PROBLEM TO SOLVE.
Go through the lines below and copy each one that holds the string "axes".

● ● ● ●

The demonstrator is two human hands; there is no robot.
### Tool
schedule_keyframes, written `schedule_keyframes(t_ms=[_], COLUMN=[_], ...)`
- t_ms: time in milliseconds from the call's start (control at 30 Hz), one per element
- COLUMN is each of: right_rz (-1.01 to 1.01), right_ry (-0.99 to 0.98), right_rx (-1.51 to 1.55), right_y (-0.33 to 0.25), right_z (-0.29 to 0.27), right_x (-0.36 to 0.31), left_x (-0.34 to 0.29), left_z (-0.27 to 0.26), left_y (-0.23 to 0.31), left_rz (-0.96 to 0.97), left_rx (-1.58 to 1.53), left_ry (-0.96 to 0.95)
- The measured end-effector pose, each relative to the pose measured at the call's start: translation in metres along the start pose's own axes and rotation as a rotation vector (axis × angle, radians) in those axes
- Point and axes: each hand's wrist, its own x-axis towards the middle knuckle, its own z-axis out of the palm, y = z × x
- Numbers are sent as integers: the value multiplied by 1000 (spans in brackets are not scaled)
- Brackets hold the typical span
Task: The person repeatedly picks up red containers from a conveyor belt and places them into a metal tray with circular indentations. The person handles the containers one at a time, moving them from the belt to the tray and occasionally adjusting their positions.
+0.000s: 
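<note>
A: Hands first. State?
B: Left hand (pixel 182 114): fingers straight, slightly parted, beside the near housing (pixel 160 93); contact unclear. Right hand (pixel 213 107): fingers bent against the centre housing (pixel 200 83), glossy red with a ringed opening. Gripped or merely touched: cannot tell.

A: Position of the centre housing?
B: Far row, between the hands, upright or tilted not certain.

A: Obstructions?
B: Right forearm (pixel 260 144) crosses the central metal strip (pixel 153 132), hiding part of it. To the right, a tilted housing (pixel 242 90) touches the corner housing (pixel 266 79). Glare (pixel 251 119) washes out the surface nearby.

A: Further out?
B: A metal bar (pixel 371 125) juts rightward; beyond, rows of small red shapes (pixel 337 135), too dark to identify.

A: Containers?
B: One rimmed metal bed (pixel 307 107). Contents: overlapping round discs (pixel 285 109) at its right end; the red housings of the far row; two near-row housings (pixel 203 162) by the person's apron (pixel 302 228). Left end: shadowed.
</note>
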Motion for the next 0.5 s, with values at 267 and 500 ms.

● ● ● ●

EXPECTED ANSWER.
- The measured end-effector pose, each relative to the pose measured at the call's start: translation in metres along the start pose's own axes and rotation as a rotation vector (axis × angle, radians) in those axes
- Point and axes: each hand's wrist, its own x-axis towards the middle knuckle, its own z-axis out of the palm, y = z × x

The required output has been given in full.